Search the material below for the string "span" and extract each line that has it.

==*==

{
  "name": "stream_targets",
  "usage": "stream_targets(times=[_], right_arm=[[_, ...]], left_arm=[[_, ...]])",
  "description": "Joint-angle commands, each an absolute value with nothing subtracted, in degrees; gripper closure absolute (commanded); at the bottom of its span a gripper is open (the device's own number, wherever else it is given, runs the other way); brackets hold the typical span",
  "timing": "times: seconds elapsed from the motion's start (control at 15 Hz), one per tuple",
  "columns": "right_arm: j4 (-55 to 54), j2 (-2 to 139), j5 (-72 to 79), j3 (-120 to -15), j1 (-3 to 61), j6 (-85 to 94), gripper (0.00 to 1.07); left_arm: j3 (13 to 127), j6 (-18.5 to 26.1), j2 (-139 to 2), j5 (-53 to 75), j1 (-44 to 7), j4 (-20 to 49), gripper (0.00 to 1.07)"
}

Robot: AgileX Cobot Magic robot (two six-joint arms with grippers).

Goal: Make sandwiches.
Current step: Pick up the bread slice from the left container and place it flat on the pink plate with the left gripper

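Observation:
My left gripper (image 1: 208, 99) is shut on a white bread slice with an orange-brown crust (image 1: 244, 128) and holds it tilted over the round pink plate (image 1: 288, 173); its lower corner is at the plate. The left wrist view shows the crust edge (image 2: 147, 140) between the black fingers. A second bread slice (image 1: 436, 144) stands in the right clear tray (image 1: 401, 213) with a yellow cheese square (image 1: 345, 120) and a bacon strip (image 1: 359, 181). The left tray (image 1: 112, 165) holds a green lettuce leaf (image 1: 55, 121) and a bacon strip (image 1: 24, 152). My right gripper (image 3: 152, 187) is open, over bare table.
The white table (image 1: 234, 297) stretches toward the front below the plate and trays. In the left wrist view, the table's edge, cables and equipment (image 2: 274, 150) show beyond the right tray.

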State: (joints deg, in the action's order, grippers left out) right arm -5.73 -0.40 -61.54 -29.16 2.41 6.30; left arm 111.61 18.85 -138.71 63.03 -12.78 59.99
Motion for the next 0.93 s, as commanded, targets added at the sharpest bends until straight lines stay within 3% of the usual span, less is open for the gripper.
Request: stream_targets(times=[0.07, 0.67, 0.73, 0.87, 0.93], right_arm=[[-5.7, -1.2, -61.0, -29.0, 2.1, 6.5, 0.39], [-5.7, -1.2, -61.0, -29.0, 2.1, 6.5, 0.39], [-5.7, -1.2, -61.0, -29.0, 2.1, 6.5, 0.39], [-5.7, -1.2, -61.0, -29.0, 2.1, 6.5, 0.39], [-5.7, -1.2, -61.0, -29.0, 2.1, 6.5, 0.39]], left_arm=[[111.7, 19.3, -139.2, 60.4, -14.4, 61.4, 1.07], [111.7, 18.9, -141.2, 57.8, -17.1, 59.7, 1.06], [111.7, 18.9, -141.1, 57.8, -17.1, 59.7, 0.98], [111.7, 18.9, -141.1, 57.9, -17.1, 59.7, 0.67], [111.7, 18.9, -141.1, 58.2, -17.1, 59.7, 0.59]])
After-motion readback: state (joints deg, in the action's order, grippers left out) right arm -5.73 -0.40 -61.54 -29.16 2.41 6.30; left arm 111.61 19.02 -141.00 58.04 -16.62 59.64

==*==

* Task answer *
  "description": "Joint-angle commands, each an absolute value with nothing subtracted, in degrees; gripper closure absolute (commanded); at the bottom of its span a gripper is open (the device's own number, wherever else it is given, runs the other way); brackets hold the typical span",
Motion for the next 0.93 s, as commanded, targets added at the sharpest bends until straight lines stay within 3% of the usual span, less is open for the gripper.

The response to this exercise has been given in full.